_Problem description_
Say how many lines in the listing below contain the word "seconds". Give the number alone.

_Exercise data_
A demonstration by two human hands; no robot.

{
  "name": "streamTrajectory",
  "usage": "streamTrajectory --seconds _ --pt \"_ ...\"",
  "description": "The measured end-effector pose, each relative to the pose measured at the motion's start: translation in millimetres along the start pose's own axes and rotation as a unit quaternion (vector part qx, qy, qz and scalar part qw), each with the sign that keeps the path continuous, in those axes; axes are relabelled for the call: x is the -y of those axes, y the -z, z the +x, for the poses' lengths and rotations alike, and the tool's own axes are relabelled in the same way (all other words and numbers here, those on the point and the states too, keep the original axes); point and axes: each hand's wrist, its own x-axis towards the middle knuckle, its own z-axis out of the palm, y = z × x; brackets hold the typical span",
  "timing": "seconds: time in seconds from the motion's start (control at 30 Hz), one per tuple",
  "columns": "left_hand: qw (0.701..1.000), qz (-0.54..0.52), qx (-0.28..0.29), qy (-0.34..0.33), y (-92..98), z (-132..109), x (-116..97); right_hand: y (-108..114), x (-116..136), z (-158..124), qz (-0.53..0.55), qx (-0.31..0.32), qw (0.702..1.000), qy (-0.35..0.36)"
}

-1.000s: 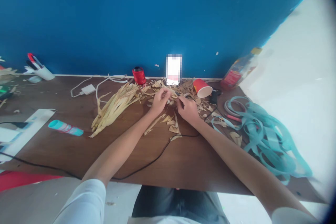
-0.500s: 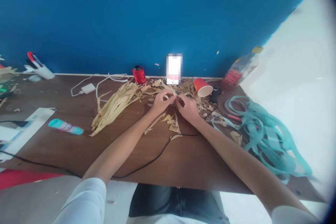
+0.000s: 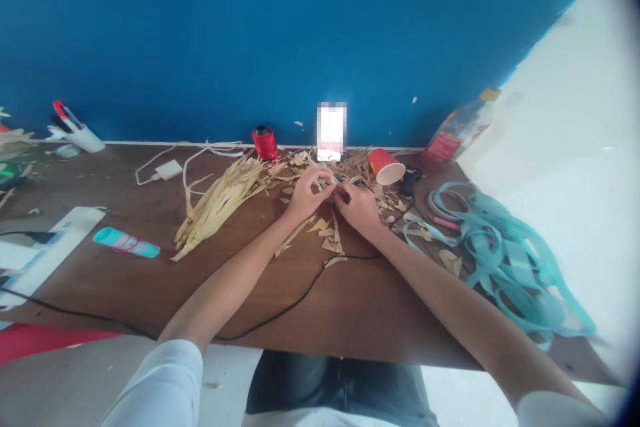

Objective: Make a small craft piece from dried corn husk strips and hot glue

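Observation:
My left hand (image 3: 306,195) and my right hand (image 3: 356,207) meet at the middle of the brown table (image 3: 150,280), fingers curled and pinched together. My left hand grips a pale dried leaf strip (image 3: 320,181). My right hand holds a small dark tool (image 3: 343,195), too small to name. A long bundle of dried straw-coloured leaves (image 3: 220,203) lies just left of my hands. Cut leaf scraps (image 3: 327,237) lie under and around them.
A red paper cup (image 3: 386,167) lies on its side right of my hands. Tangled teal strapping (image 3: 500,260) fills the right side. A black cable (image 3: 280,313) crosses the front. A teal tube (image 3: 126,243), white charger (image 3: 167,170), red spool (image 3: 264,143) and plastic bottle (image 3: 457,130) stand around.
My hands have drawn slightly closer together over the leaf scraps. Everything else on the table stays where it was.

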Motion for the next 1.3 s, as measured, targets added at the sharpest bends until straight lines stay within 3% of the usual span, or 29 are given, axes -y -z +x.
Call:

_Exercise output_
2